▽

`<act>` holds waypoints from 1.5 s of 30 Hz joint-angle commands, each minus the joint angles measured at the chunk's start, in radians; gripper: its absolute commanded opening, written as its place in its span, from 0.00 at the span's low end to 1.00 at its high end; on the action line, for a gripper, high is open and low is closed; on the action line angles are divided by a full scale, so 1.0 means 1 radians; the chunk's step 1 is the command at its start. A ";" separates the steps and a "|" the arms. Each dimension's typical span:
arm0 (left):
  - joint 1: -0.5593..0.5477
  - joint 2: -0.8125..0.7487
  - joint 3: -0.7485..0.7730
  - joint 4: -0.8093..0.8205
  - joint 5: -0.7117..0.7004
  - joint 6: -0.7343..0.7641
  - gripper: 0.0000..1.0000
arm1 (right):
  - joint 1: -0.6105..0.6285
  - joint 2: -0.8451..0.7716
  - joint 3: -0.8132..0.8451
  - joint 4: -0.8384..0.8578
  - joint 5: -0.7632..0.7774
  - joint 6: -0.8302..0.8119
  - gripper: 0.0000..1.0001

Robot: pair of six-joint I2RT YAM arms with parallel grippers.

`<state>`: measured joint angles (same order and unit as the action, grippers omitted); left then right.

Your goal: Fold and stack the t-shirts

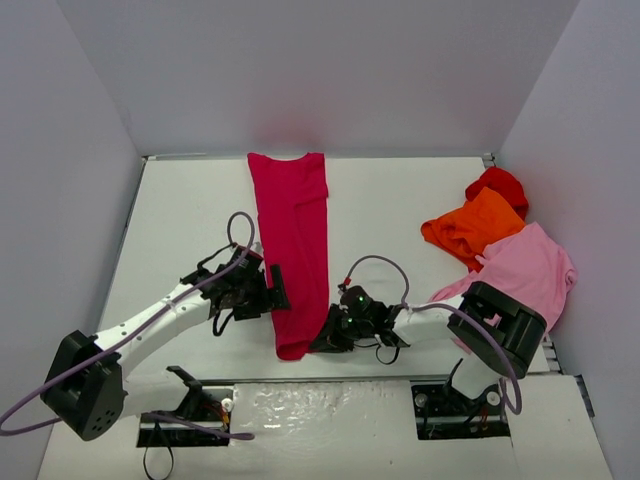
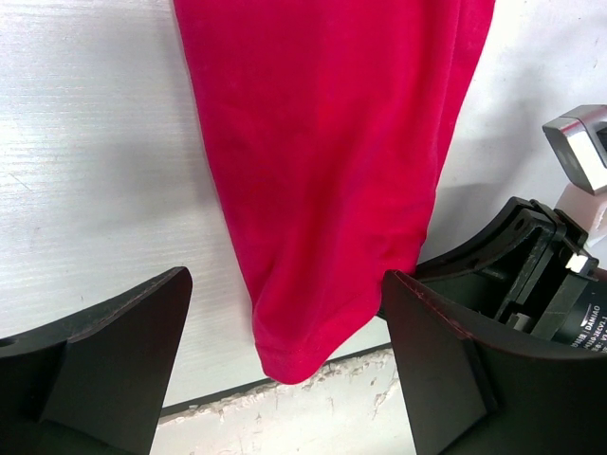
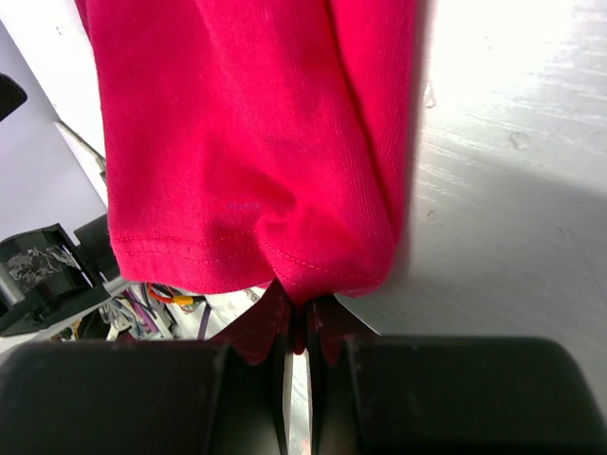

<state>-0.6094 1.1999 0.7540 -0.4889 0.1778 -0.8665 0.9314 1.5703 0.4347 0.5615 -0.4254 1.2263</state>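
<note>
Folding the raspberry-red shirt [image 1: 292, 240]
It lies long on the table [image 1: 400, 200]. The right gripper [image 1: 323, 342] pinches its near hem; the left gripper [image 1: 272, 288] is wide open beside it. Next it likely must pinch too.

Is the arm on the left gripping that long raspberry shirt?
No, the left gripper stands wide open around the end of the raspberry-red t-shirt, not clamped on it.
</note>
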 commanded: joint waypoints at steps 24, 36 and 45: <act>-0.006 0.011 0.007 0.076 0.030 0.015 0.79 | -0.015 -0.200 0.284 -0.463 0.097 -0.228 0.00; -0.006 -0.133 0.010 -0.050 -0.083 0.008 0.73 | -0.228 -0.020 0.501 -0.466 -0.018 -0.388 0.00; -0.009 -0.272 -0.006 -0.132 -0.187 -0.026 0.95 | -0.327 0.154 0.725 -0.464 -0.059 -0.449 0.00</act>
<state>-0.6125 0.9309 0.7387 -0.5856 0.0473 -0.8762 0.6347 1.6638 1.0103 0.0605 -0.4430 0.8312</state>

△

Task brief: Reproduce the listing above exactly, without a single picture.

Response to the task:
`<act>` holds waypoints from 1.5 s of 30 Hz joint-angle commands, each minus the joint angles measured at the chunk's start, in radians; gripper: its absolute commanded opening, written as its place in its span, from 0.00 at the span's low end to 1.00 at its high end; on the action line, for a gripper, high is open and low is closed; on the action line angles are divided by a full scale, so 1.0 means 1 radians; the chunk's step 1 is the command at its start. A ";" separates the steps and a "|" the arms. Each dimension's typical span:
arm0 (left):
  - joint 1: -0.5593..0.5477
  - joint 2: -0.8125..0.7487
  - joint 3: -0.7485..0.7730
  - joint 4: -0.8093..0.8205
  - joint 5: -0.7117..0.7004
  - joint 6: -0.7343..0.7641
  - gripper: 0.0000..1.0000
arm1 (right):
  - joint 1: -0.6105..0.6285
  - joint 2: -0.8451..0.7716
  - joint 3: -0.8132..0.8451
  - joint 4: -0.8384..0.8578
  - joint 5: -0.7632..0.7774
  - joint 6: -0.8302..0.8119
  - gripper: 0.0000..1.0001

Robot: pair of six-joint I2RT YAM arms with parallel grippers.

`<state>`: measured joint angles (same order and unit as the action, grippers omitted); left then right.

Your goal: Fold and stack the t-shirts


<state>-0.6094 1.1999 0.7540 -0.4889 0.1778 -0.8665 0.9314 1.5703 0.4347 0.5615 -0.4254 1.2263</state>
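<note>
Folding the raspberry-red shirt [image 1: 292, 240]
It lies long on the table [image 1: 400, 200]. The right gripper [image 1: 323, 342] pinches its near hem; the left gripper [image 1: 272, 288] is wide open beside it. Next it likely must pinch too.

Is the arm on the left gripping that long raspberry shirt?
No, the left gripper stands wide open around the end of the raspberry-red t-shirt, not clamped on it.
</note>
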 commanded: joint waypoints at steps 24, 36 and 45: <act>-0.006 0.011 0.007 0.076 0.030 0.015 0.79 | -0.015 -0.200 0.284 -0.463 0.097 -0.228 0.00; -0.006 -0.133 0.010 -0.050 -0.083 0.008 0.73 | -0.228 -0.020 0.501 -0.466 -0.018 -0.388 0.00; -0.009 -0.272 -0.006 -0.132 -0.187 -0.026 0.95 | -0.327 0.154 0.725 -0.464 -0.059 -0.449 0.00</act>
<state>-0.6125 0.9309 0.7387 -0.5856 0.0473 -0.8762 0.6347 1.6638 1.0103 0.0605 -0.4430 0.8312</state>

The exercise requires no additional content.